■ The input ■
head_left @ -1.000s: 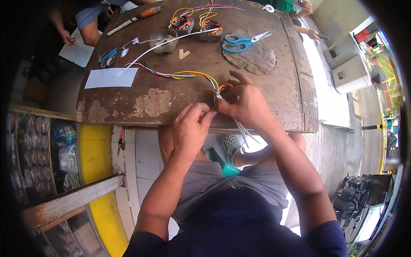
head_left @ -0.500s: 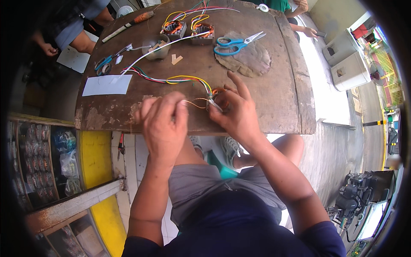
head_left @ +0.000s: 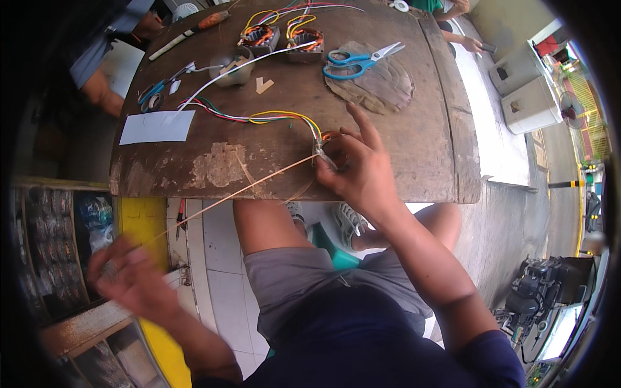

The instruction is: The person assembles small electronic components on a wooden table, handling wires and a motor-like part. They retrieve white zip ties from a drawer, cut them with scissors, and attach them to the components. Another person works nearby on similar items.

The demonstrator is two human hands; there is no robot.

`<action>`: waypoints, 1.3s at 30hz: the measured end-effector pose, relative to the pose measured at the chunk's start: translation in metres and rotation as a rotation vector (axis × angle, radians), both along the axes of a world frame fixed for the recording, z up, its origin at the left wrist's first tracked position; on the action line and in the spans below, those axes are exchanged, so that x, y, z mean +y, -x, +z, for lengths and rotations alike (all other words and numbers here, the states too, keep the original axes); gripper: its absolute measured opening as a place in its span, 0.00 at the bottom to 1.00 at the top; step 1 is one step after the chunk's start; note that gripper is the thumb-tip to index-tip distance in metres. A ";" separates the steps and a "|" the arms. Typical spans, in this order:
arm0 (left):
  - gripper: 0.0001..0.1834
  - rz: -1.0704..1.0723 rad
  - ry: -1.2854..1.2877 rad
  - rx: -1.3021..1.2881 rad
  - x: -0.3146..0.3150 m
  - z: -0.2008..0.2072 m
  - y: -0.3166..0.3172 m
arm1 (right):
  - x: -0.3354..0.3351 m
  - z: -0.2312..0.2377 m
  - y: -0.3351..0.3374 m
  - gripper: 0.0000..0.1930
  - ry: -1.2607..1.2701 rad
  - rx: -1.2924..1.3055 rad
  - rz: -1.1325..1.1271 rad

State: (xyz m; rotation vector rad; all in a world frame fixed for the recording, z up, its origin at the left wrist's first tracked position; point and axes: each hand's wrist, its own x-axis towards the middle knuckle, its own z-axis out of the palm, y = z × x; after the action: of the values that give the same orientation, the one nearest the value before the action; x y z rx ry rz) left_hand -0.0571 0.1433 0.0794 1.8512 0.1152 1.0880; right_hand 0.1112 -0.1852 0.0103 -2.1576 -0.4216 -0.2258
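My right hand (head_left: 363, 169) is closed on a small motor stator (head_left: 328, 137) at the near edge of the wooden table (head_left: 381, 139), thumb and index finger pinching its side. Copper winding shows above the fingers; the rest is hidden by the hand. Yellow, red, white and green lead wires (head_left: 284, 116) run from the stator to the left. A thin, pale orange string (head_left: 249, 187) stretches taut from the stator, past the table edge, to my left hand (head_left: 136, 275). That hand is blurred, low at the left, with its fingers closed on the string's end.
Blue-handled scissors (head_left: 352, 68) lie on a flat brownish pad (head_left: 391, 90). Two more wound stators (head_left: 261, 37) sit at the back. At left are a white card (head_left: 157, 127), a white tube (head_left: 217, 83) and an orange-handled tool (head_left: 194, 32). Another person's arm (head_left: 100, 90) shows at far left.
My left hand has swung away from the stator, down and left beyond the table edge, drawing the string out straight. My right hand has stayed on the stator.
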 end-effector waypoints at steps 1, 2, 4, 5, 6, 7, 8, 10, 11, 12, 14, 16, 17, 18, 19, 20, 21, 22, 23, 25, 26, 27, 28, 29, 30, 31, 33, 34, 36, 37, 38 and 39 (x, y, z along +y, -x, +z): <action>0.22 0.210 0.214 -0.033 0.059 0.009 0.041 | -0.001 0.001 0.000 0.14 -0.001 0.000 0.012; 0.19 0.502 0.043 0.090 0.115 0.003 0.081 | -0.001 0.002 0.000 0.14 -0.002 -0.002 0.029; 0.14 0.785 -0.212 0.316 0.214 -0.027 0.163 | -0.001 0.002 -0.001 0.14 0.006 0.018 0.025; 0.14 0.875 -0.285 0.507 0.242 -0.058 0.197 | -0.001 0.002 -0.001 0.14 0.009 0.027 0.023; 0.14 1.033 -0.352 0.660 0.259 -0.085 0.222 | -0.001 0.002 -0.001 0.13 0.014 0.023 0.023; 0.14 1.021 -0.474 0.904 0.263 -0.110 0.236 | -0.001 0.002 -0.002 0.13 0.022 0.016 0.028; 0.15 1.073 -0.445 1.237 0.252 -0.135 0.235 | -0.001 0.002 -0.002 0.13 0.035 0.004 0.035; 0.19 0.731 -0.516 1.466 0.204 -0.158 0.192 | -0.002 0.003 -0.004 0.12 0.044 -0.006 0.065; 0.20 0.654 -0.361 1.220 0.167 -0.160 0.154 | -0.002 0.004 -0.004 0.12 0.056 -0.011 0.079; 0.18 0.551 -0.386 0.908 0.125 -0.157 0.108 | -0.003 0.005 -0.005 0.12 0.076 -0.045 0.099; 0.18 0.236 -0.205 0.657 0.035 -0.133 0.025 | -0.003 0.007 -0.004 0.11 0.111 -0.111 0.153; 0.18 -0.016 -0.488 0.593 -0.050 -0.105 -0.035 | -0.003 0.009 -0.001 0.11 0.115 -0.100 0.169; 0.16 -0.185 -0.492 0.508 -0.084 -0.093 -0.058 | -0.004 0.010 0.001 0.11 0.115 -0.091 0.166; 0.14 -0.320 -0.532 0.534 -0.103 -0.078 -0.073 | -0.005 0.011 0.003 0.11 0.082 -0.046 0.181; 0.13 -0.381 -0.508 0.495 -0.111 -0.063 -0.081 | -0.007 0.011 0.004 0.11 0.046 -0.004 0.191; 0.12 -0.444 -0.516 0.506 -0.119 -0.054 -0.087 | -0.010 0.011 0.004 0.11 0.008 0.040 0.195; 0.11 -0.503 -0.526 0.602 -0.125 -0.048 -0.090 | -0.013 0.010 0.002 0.11 0.033 -0.035 0.245; 0.07 -0.592 -0.382 0.543 -0.124 -0.044 -0.089 | -0.017 0.009 0.000 0.12 0.059 -0.107 0.293; 0.07 -0.721 -0.206 0.447 -0.125 -0.044 -0.088 | -0.020 0.006 -0.003 0.12 0.094 -0.162 0.338; 0.09 -0.921 0.182 0.375 -0.129 -0.053 -0.080 | -0.030 0.002 -0.007 0.13 0.136 -0.199 0.447; 0.11 -0.931 0.178 0.304 -0.135 -0.063 -0.079 | -0.034 0.000 -0.010 0.13 0.163 -0.219 0.512; 0.12 -0.998 0.319 0.188 -0.141 -0.074 -0.078 | -0.036 -0.003 -0.013 0.13 0.157 -0.242 0.542; 0.12 -1.049 0.529 0.174 -0.147 -0.083 -0.074 | -0.039 -0.005 -0.016 0.13 0.151 -0.272 0.572; 0.12 -1.081 0.747 0.209 -0.152 -0.092 -0.071 | -0.040 -0.006 -0.019 0.13 0.144 -0.302 0.597; 0.12 -0.992 0.804 0.134 -0.155 -0.098 -0.070 | -0.040 -0.008 -0.021 0.12 0.162 -0.320 0.599; 0.11 -0.967 0.647 0.232 -0.158 -0.102 -0.066 | -0.039 -0.008 -0.022 0.12 0.181 -0.337 0.603; 0.09 -0.863 0.364 0.390 -0.162 -0.102 -0.057 | -0.037 -0.009 -0.024 0.11 0.194 -0.351 0.610; 0.08 -0.828 0.384 0.444 -0.162 -0.098 -0.051 | -0.036 -0.009 -0.023 0.11 0.188 -0.349 0.617; 0.06 -0.816 0.400 0.501 -0.163 -0.089 -0.041 | -0.035 -0.008 -0.024 0.11 0.180 -0.350 0.623; 0.05 -0.840 0.399 0.370 -0.164 -0.085 -0.037 | -0.035 -0.008 -0.024 0.11 0.179 -0.353 0.626; 0.05 -0.861 0.385 0.302 -0.166 -0.083 -0.035 | -0.035 -0.008 -0.025 0.11 0.186 -0.340 0.621; 0.04 -0.876 0.404 0.202 -0.167 -0.082 -0.033 | -0.035 -0.008 -0.025 0.11 0.177 -0.349 0.635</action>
State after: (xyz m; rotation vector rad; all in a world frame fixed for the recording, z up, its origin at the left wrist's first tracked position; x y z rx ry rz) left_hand -0.0243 -0.0241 -0.0023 1.3945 -0.3159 0.2391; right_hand 0.1361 -0.2199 0.0026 -2.0359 -1.3353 -0.2069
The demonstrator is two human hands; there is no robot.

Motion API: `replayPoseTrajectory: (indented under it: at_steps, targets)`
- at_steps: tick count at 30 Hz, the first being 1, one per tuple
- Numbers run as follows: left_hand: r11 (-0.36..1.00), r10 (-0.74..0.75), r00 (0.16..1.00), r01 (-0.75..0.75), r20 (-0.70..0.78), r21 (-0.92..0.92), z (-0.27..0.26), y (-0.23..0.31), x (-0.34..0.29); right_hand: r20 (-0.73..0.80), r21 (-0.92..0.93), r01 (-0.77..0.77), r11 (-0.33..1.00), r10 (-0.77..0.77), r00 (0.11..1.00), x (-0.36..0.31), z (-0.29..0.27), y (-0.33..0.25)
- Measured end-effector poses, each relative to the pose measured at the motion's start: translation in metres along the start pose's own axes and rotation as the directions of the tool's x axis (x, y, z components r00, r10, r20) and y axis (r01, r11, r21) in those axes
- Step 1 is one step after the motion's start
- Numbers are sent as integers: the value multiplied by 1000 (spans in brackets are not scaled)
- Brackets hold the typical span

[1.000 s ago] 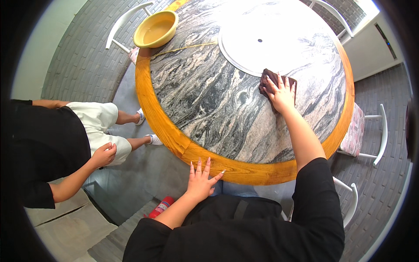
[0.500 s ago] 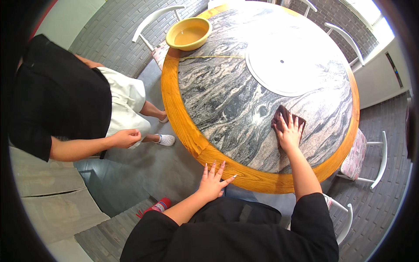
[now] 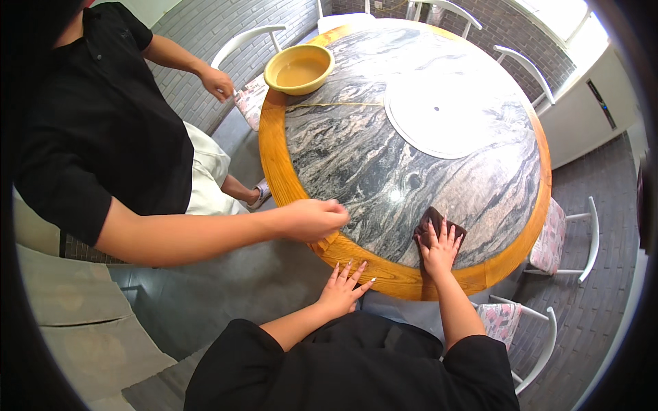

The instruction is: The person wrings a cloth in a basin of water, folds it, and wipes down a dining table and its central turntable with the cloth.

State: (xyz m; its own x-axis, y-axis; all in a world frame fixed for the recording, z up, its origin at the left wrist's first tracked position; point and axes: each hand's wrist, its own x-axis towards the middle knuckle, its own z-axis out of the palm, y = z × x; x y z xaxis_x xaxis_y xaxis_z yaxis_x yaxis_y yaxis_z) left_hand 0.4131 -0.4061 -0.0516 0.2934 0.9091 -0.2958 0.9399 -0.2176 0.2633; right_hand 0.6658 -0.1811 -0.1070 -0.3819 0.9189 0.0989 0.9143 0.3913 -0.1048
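Note:
My right hand (image 3: 439, 254) lies with spread fingers flat on a dark brown cloth (image 3: 449, 220), pressing it to the marble-patterned top of a round table (image 3: 356, 171). Both are near the side of the table closest to me. To the left, my left hand (image 3: 340, 291) rests open on the table's wooden rim (image 3: 394, 282), its fingers apart and nothing in it. A white round disc (image 3: 432, 130) sits at the middle of the table. By the far left rim stands a yellow basin (image 3: 299, 70) that seems to hold some liquid.
A person in a black top (image 3: 116, 130) stands at the left, one closed hand (image 3: 319, 219) reaching over the rim near my left hand. White chairs with patterned seats surround the table, such as one (image 3: 548, 236) on the right. A white cabinet (image 3: 582, 116) stands beyond.
My right hand has drawn the cloth nearer to me and slightly left. The other person has stepped closer and stretched an arm over the table's edge. My left hand stays on the rim.

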Motion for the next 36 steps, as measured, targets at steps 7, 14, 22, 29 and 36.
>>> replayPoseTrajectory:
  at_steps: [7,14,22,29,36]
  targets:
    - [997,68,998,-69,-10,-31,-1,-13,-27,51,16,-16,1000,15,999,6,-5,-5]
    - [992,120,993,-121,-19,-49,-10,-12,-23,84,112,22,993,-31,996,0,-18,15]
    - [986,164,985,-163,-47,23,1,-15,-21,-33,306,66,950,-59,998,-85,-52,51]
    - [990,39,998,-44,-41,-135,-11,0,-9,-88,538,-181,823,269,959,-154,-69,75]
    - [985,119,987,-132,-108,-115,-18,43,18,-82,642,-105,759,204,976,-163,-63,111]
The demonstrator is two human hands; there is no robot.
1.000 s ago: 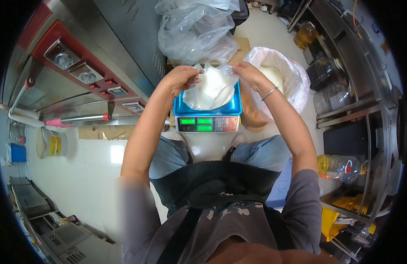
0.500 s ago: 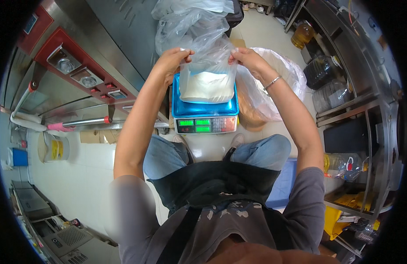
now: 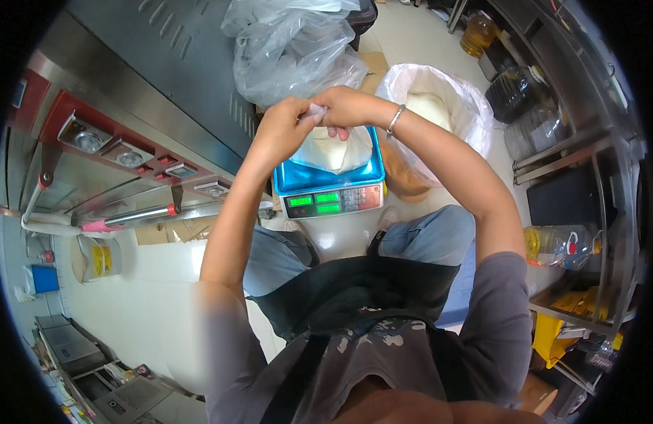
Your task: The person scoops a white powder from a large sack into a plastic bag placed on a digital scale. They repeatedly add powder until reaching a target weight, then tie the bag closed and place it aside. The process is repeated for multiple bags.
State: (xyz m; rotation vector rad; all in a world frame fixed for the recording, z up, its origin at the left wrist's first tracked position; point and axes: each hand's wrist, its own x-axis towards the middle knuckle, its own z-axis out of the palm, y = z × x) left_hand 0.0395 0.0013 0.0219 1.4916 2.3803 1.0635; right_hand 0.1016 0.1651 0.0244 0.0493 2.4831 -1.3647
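Wearing a black apron [image 3: 361,290] over a grey shirt [image 3: 496,297] and blue jeans [image 3: 439,230]. Pinching the bunched neck of a clear plastic bag [image 3: 338,157] in the grip of the left hand [image 3: 282,126], pressing thumb and fingers together on the film. Gripping the same neck from the other side with the right hand [image 3: 347,108], bending the wrist inward, curling the lower fingers over the bag and wearing a silver bracelet [image 3: 395,121] there. Resting the bag, heavy at the bottom with white contents [image 3: 330,150], on the blue tray [image 3: 291,178] of a digital scale [image 3: 361,203]. Facing the scale's lit green displays [image 3: 328,203]. Working just beside an open white sack [image 3: 475,116] on the right, and before heaped clear plastic [image 3: 294,60] just past the hands. Working between a red control panel [image 3: 153,161] on the left and steel shelving [image 3: 559,166] on the right, well below a jug of amber liquid [image 3: 479,35] standing farther off.
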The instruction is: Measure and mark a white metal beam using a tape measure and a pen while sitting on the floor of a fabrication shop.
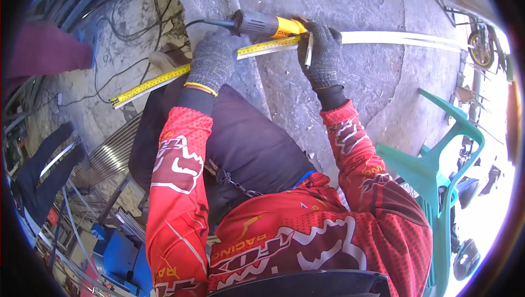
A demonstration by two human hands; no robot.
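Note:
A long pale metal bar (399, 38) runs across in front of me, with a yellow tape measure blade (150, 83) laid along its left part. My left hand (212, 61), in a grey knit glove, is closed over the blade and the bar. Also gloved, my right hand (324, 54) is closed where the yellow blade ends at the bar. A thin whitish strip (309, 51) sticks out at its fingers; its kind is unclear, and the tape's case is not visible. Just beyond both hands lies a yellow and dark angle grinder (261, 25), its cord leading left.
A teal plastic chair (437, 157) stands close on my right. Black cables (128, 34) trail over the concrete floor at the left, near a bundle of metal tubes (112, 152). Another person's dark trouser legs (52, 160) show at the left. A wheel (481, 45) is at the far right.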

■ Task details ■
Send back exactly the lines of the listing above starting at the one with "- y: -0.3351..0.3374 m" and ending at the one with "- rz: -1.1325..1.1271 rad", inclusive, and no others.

■ Expected answer ■
  - y: -0.3351..0.3374 m
  - gripper: 0.0000..0.1930
  - ry: -1.2607..1.2701 rad
  - rx: -1.2924..1.3055 rad
  - rz: -1.1325..1.1271 rad

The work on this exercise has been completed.